Researchers evaluated 142 patients with HF and LVEF >50% who were aged 80 or older. The primary endpoints of the study were mortality and rehospitalization after a five-year follow-up. Patients were treated with ACE inhibitors/angiotensin II receptor antagonists (n=67), beta-blockers (n=51), diuretics (n=88), calcium channel blockers (n=47), nitrates (n=28) and digoxin (n=43).

According to the study results, 98 (69%) patients died during follow-up, with a mean survival time of 23 months. The researcher reported that none of the medications, including ACE inhibitors/AII receptor antagonists (P=.91), beta-blockers (P=.89), calcium channel blockers (P=.69), diuretics (P=.30), digoxin (P=.22) and statins (P=.32) had an effect on long-term survival.

Statins were the only treatment reported to show a trend toward decreased mortality, although the trend was not statistically significant, according to the researchers. They also reported a trend toward decreased survival for patients treated with digoxin or diuretics.

“It was possible that the benefits seen in retrospective studies were not reflective of a pathophysiologic process but rather a manifestation of the level of care given by the patient’s health care providers,” the researchers wrote. “However, the benefit of statins and other common cardiac medication in patients aged older than 80 years with HF and preserved LVEF should be vigorously and specifically studied in this patient population with the intention of showing both a validated therapy and insights into novel mechanisms of disease and disease modification.”

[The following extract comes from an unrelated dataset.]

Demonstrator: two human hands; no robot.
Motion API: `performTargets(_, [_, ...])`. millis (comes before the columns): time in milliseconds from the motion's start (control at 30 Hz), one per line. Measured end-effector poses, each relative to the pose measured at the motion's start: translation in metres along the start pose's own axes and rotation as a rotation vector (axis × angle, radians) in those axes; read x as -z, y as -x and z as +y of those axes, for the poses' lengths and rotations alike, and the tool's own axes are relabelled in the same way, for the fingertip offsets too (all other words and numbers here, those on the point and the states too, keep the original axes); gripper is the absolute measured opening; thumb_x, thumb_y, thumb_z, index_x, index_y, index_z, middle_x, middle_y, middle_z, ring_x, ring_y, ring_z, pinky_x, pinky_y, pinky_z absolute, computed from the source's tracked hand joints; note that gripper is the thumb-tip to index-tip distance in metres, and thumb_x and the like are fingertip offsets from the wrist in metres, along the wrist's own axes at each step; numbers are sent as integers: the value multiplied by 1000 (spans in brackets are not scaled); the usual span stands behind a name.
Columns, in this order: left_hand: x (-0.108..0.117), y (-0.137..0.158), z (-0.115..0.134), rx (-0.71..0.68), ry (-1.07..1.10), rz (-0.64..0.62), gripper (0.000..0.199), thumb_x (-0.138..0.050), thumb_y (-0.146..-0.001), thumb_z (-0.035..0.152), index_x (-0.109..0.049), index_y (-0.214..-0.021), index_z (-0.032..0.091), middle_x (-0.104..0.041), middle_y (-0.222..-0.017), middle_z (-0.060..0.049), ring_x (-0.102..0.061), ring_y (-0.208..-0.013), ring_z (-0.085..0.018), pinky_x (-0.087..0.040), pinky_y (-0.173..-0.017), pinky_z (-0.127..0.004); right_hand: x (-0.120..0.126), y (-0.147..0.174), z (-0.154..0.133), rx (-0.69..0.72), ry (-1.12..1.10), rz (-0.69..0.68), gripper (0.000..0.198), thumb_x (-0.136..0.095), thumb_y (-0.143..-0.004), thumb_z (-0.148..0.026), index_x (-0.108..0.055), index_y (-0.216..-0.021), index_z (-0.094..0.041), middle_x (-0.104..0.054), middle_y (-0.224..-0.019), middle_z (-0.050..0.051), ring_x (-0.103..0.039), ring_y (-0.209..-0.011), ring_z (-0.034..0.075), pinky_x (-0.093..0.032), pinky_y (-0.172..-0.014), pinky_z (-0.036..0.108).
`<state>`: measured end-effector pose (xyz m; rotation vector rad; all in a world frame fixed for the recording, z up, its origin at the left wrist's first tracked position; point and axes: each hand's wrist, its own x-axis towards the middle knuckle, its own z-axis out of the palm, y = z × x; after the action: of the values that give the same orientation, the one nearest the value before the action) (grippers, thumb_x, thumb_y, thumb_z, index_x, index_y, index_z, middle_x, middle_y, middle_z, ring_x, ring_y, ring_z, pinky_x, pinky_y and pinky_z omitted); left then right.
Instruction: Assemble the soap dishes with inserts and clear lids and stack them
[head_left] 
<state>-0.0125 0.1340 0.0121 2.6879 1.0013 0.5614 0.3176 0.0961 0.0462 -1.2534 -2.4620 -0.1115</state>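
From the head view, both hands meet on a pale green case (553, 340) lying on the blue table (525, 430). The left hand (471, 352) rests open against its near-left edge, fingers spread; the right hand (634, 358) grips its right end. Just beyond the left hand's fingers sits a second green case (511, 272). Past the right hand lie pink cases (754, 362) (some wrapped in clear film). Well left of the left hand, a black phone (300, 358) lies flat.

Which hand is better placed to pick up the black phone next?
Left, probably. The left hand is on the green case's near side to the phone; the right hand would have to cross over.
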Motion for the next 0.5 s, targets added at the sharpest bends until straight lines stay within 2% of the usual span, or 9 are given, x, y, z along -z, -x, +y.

Schwarz ER. Am J Cardiol. 2009;103:829-833.

PERSPECTIVE

This is a good study that raises many questions. We have many thousands of patients with systolic HF who have been studied but most are younger than 70 years, and the vast majority of them are men. HF in the community is more often HF with preserved ejection fraction or diastolic HF. We have little to no data on the major group of patients with HF that fills our hospitals. ADHERE results showed us the average age is 80 years and more than half have preserved ejection fraction. This study’s results show us we need more information on this group of people since many of the ideas and medications we have and use may not benefit these elderly patients. This study will make us try to get more data in a prospective trial or to set the stage for a larger meta-analysis.